▶ TASK OBJECTIVE
Within these entries, how many lines contain the word "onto"? Answer with the number alone.
RECORD SET below:
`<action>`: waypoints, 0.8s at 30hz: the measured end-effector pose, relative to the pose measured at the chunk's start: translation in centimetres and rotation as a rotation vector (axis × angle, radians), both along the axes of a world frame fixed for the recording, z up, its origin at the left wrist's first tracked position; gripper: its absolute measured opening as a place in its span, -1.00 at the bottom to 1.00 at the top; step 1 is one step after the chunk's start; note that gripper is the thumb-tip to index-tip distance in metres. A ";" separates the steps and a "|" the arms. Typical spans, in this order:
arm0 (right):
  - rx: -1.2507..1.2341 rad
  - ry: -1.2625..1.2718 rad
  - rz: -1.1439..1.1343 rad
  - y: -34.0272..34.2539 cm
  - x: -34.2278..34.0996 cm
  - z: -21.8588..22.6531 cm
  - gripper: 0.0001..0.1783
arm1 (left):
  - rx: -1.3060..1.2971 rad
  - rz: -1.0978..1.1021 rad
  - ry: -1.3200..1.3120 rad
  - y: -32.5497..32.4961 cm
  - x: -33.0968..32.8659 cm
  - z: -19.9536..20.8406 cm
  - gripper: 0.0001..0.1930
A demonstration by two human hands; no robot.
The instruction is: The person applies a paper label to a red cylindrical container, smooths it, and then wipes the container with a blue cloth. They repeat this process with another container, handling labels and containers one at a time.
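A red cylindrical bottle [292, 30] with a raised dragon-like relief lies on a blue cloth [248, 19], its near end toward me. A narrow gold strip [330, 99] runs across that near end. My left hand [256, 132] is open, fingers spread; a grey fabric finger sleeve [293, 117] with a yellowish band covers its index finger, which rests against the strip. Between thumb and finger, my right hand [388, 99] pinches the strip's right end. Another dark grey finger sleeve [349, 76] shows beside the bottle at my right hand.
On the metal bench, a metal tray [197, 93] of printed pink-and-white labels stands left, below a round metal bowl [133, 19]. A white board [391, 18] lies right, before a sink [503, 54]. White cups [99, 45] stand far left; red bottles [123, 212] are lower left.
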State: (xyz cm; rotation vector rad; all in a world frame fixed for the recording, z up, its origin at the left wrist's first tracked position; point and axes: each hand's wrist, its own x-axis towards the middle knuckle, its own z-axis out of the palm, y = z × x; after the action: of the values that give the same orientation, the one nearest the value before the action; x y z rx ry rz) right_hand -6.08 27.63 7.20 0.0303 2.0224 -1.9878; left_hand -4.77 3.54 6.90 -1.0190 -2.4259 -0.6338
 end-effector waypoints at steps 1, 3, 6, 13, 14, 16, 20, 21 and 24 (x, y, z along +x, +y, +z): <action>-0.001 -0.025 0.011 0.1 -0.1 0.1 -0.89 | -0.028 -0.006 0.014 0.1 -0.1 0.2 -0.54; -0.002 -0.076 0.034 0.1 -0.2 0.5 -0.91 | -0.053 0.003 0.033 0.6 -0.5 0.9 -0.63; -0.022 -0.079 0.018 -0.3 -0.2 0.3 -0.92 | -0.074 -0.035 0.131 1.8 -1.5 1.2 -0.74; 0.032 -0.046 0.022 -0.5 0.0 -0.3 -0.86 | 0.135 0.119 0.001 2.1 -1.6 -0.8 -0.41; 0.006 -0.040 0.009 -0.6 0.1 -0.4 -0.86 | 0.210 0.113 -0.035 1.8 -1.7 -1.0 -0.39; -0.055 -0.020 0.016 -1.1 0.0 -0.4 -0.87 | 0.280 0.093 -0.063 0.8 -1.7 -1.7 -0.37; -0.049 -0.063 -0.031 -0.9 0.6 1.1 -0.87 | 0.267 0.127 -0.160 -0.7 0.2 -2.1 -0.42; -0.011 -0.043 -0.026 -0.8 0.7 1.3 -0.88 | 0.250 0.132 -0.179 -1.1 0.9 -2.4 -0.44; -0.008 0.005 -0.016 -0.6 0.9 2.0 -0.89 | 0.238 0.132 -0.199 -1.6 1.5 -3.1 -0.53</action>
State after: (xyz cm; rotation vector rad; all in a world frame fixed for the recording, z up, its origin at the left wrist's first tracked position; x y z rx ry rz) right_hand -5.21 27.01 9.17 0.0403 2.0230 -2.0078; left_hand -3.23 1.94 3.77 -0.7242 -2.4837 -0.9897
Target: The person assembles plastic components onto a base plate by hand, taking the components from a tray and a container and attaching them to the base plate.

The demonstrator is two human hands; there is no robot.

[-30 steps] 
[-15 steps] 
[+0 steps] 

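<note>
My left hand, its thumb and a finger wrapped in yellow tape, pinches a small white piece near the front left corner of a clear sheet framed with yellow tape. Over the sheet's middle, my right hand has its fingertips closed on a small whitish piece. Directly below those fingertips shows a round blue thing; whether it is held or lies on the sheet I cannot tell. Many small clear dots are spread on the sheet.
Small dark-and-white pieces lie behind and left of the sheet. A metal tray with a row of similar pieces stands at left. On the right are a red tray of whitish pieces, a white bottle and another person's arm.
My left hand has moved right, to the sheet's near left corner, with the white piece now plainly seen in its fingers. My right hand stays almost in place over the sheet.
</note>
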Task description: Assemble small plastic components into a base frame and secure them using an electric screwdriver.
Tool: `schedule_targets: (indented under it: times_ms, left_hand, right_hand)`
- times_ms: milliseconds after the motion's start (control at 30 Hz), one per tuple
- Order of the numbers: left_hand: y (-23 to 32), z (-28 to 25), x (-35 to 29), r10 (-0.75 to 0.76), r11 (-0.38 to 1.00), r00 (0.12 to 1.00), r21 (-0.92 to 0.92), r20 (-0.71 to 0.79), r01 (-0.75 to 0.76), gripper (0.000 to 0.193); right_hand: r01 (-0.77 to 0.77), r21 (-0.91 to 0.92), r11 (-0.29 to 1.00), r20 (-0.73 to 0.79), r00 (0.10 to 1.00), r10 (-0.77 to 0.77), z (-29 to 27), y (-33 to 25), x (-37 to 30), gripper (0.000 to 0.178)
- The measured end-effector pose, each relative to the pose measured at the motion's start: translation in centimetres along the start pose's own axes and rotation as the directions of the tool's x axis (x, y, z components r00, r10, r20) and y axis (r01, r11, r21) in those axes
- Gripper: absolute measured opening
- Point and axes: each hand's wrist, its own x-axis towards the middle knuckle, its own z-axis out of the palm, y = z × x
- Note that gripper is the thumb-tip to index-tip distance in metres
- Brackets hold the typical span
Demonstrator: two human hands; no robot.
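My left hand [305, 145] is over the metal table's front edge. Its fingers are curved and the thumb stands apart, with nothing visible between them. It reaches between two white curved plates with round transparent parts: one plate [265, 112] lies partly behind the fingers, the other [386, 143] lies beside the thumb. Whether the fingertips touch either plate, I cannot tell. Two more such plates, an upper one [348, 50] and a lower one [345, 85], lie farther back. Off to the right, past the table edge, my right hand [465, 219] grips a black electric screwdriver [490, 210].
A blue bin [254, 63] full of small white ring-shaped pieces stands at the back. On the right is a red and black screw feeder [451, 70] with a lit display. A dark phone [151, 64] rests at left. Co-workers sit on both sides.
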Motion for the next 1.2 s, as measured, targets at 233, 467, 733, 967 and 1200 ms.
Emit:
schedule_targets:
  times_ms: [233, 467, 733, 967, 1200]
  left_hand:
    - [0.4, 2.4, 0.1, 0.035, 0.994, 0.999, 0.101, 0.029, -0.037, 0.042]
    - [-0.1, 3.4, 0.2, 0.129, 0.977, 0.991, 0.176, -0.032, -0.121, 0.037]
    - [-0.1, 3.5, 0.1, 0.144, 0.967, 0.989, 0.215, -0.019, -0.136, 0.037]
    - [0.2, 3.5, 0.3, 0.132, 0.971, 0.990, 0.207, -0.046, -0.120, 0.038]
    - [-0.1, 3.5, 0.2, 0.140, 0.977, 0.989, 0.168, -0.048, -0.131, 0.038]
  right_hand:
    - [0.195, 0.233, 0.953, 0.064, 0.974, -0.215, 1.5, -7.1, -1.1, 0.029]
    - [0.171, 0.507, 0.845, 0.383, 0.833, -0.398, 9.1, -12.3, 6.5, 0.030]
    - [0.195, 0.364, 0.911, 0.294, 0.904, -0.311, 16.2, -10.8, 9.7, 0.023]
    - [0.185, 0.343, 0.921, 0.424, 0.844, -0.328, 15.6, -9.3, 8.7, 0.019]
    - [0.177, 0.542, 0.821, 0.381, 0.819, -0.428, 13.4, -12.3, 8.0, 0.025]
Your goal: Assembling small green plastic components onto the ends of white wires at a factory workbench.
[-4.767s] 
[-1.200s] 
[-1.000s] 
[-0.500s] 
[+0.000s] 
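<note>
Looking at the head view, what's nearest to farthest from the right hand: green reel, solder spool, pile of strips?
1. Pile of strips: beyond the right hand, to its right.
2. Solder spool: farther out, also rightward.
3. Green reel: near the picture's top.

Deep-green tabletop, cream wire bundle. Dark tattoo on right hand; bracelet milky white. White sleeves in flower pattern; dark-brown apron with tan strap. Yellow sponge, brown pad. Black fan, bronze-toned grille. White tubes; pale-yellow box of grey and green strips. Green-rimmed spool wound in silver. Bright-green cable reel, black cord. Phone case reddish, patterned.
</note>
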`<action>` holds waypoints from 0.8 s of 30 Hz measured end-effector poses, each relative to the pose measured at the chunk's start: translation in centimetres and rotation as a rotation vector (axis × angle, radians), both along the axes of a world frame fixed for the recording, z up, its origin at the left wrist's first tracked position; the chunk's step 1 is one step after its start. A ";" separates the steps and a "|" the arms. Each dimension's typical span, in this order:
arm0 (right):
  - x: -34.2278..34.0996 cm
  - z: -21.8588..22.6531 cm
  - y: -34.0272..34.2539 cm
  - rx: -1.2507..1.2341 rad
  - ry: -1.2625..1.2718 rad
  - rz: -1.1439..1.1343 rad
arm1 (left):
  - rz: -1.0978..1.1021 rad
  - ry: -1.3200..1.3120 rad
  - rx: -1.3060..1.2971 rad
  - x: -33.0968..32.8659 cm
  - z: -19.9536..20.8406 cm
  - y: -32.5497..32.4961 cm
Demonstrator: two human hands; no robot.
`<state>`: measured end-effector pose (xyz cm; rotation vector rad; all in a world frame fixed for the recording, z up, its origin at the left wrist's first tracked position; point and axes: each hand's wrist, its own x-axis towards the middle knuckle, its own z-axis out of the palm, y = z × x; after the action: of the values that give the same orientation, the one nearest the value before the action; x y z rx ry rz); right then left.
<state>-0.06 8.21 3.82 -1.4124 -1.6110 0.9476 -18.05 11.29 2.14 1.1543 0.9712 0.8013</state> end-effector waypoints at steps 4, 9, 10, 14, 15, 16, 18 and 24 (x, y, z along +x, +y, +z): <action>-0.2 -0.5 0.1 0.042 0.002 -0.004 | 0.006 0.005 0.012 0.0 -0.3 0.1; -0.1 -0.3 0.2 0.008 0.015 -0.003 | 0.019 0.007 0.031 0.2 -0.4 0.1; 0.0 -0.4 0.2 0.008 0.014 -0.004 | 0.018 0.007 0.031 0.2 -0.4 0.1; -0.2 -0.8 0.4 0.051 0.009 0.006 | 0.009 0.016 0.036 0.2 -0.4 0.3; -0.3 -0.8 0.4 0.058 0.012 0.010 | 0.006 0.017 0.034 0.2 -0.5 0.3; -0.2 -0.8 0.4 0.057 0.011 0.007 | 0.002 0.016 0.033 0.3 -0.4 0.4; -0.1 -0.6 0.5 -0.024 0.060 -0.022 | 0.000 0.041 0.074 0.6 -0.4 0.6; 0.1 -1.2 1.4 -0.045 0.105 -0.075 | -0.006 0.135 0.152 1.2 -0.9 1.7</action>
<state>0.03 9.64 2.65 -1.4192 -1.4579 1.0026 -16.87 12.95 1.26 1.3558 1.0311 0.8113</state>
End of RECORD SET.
▶ ANSWER FOR THE TASK
2